Ratsvorsitzender fordert Veränderungen

Nikolaus Schneider hat die Demonstrationen für ein gerechteres Finanzsystems als notwendig bezeichnet

18. Oktober 2011

20111018_schneider470

Der Ratsvorsitzende der EKD, Nikolaus Schneider, hält die weltweiten Demonstrationen für ein gerechteres Finanzsystem für legitim und notwendig. „Wir haben Maß und Mitte in wesentlichen Bereichen des gesellschaftlichen Lebens verloren“, sagte der Präses der Evangelischen Kirche im Rheinland in einem epd-Gespräch in Düsseldorf. „Diese Proteste weisen darauf hin, dass wir dieses Maß neu finden müssen.“

epd: Weltweit sind am Wochenende Menschen für ein gerechteres Finanzsystem auf die Straße gegangen, auch in Deutschland. Haben die Leute Recht?

Schneider: In der Barmer Theologischen Erklärung ist von der Verantwortung der Regierenden und der Regierten die Rede. Ich betrachte diese Proteste als Ausdruck der Verantwortung der Regierten, die zu den Zuständen in der Finanzwirtschaft Stellung nehmen. Sie gehen auf die Straße, um ihre Enttäuschung und ihren Protest zum Ausdruck zu bringen. Das ist nicht nur legitim, das ist auch notwendig. In der jüngsten Finanzkrise wurden mit erheblichen Staatsgeldern - also mit Mitteln der Bürger - die Banken gerettet. Dass nun in so kurzer Zeit schon die nächste Krise da ist, ist wirklich empörend.

epd: Stehen die Banken zu Recht am Pranger?

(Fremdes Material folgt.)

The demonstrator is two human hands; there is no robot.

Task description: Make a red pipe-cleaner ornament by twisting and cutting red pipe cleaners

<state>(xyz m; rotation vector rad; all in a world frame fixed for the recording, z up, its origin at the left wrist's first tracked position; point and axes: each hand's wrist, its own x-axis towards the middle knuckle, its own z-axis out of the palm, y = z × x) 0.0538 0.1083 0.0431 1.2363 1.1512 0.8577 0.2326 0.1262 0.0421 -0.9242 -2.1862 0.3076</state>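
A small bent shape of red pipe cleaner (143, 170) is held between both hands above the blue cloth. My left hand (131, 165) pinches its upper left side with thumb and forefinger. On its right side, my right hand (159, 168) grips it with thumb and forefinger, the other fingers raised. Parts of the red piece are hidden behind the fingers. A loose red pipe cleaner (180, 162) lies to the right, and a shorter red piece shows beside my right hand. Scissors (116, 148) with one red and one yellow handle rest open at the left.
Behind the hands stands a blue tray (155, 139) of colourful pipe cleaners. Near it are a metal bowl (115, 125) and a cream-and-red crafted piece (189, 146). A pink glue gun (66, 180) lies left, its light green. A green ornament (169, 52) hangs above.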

Schneider: Die Banken tragen sicher nicht die oberste Verantwortung. Aber die Gründe für diese zweite Finanzkrise haben auch mit den Banken zu tun: Die Staaten mussten sich enorm verschulden, um die Banken zu retten. Der Bankenlobbyismus hat zudem notwendige Veränderungen und Regulierungen verhindert. Auch die Einkommens- und Vermögensvorstellungen im Bankensektor bewegen sich jenseits gesunder Verhältnisse. Das durchschauen die Menschen.
Wir haben Maß und Mitte in wesentlichen Bereichen des gesellschaftlichen Lebens verloren. Diese Proteste weisen darauf hin, dass wir dieses Maß neu finden müssen. Das ist zwar nicht nur eine Frage des Finanzsektors. Er gehört aber zu den strategischen Bereichen. Die Spekulation und das Investmentbanking haben eine viel zu hohe Bedeutung erlangt. Die Finanzierung der Realwirtschaft muss wieder der wesentliche Zweck des Bankensektors werden.

epd: Kann aus den Protesten eine Bewegung werden, die solche Veränderungen bewirkt?

Schneider: Das wird man sehen. Das Potenzial hat sie.